SUMMARY: Dipping a little deeper behind the quiet genius of one of the less publicized members of the justice system

DISCLAIMERS: See Chapter 1

AUTHOR'S NOTES: I'm really trying to update more than weekly, but am super struggling this time. Please read 'n' review? I could really really use any suggestions or comments or even the flaming tomatoes with this one :D

"Storm Warnings"

Monday Jan 13th

3:25 pm

Chaumont Ranching Community

Residence of Marcus Cain

The Chaumont Ranching Community was typical rural New York. She'd been to places just like it hundreds of times, but Melinda Warner never got tired of how refreshing the countryside was to look at. Unlike the buzzing technology and the sharp angles of the architectural canyons of the inner city, the air here was quiet and the land was open and graceful. Gentle hills rose here and there throughout the landscape like lazy waves that refused to break upon land. Acres of green housed stables in which award wining thoroughbreds and magnificent mares were bred, and sprawling estates of granite and ground to roof pillars spoke whispers of a time when people had ideals and father fought son to uphold their own side of them. From the helicopter she and the two members of the SV unit who'd accompanied her here were in, one could almost believe the 20th century had not yet touched these lands.

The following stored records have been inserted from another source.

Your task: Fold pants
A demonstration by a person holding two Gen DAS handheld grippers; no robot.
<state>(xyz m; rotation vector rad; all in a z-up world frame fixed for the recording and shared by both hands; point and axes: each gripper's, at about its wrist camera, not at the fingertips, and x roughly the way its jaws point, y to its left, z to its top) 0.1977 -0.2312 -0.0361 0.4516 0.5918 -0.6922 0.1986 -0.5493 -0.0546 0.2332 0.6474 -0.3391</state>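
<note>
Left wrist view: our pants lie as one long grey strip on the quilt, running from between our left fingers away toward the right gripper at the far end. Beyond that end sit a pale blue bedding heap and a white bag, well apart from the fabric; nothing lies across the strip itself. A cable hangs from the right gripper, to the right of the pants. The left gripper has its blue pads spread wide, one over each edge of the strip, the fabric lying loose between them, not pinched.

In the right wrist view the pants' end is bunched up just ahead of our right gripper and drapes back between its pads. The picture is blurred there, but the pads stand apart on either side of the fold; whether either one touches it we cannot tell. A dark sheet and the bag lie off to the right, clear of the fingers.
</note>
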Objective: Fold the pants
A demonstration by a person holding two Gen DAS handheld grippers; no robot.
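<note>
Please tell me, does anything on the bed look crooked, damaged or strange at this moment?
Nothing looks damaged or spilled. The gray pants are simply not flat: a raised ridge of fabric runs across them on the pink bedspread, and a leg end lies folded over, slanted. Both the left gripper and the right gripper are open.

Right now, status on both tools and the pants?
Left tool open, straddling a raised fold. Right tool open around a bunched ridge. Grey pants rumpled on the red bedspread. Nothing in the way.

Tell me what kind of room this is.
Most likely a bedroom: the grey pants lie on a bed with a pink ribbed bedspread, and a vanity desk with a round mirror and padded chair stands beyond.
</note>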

The ME was loathe to have to have the fantasy broken.

Red and white danced a bizarre tango of light as the Chinook's blades bent grass parallel to the ground and it set down next to three fire engines some 30 yards away from the still smoldering remainder of Marcus Cain's mansion. Tutuola was the first out. Reaching up, he took Warner's bag from her in one hand, helped Olivia jump down with the other, then offered the same hand to Melinda. He handed her black case bag back as she hopped out. The three of them bent low against the powerful beat of the helicopter's blades and jogged towards a huge white Pierce supertruck with government seals and ATF and EXPLOSIVES INVESTIGATION emblazoned on the side in vivid blue. The team leader on the scene was a young but burly man named Jason Bridger, and he extended his hand to Warner as the trio approached.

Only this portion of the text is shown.